__Information provided__:
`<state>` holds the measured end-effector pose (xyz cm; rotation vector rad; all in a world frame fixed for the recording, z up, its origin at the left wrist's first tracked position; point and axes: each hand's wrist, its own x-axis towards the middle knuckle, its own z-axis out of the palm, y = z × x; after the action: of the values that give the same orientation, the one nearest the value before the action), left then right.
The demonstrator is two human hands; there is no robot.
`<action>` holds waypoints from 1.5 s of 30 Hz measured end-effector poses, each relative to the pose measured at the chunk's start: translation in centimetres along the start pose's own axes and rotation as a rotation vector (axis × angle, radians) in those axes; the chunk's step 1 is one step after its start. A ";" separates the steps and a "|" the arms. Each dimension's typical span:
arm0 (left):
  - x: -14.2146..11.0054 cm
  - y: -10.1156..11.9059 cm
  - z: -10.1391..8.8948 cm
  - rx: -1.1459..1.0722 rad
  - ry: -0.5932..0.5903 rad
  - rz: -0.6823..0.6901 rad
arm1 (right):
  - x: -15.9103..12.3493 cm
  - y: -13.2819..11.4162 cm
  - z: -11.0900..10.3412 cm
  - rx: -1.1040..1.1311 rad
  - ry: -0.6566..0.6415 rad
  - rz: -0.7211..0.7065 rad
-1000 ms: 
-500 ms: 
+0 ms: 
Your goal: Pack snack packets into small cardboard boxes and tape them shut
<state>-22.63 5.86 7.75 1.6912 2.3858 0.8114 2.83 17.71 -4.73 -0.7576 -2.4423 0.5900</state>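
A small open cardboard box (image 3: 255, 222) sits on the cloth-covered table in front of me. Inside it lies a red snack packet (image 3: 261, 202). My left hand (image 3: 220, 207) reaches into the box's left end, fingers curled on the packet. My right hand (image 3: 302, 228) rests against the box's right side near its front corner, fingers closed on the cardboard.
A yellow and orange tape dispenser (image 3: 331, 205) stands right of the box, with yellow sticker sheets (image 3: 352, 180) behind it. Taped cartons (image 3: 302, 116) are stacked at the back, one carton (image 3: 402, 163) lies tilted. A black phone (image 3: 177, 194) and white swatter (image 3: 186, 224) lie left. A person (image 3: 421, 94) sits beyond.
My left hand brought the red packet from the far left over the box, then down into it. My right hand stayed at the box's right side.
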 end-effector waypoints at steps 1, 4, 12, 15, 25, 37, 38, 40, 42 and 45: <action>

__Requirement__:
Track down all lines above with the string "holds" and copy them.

__Task answer__:
`<state>` holds the measured end-effector pose (xyz cm; rotation vector rad; all in a world frame fixed for the recording, z up, its origin at the left wrist's first tracked position; point and axes: each hand's wrist, its own x-axis towards the middle knuckle, its own z-axis out of the palm, y = z × x; after the action: of the values that give the same orientation, the one nearest the value before the action), left then right.
`<action>` holds waypoints from 1.5 s of 30 Hz measured end-effector poses, each relative to the pose measured at the chunk's start: translation in centimetres along the start pose's own axes and rotation as a rotation vector (axis × angle, radians) in those axes; the chunk's step 1 is one step after its start. A ";" separates the steps and a "|" the arms. Each dimension's typical span:

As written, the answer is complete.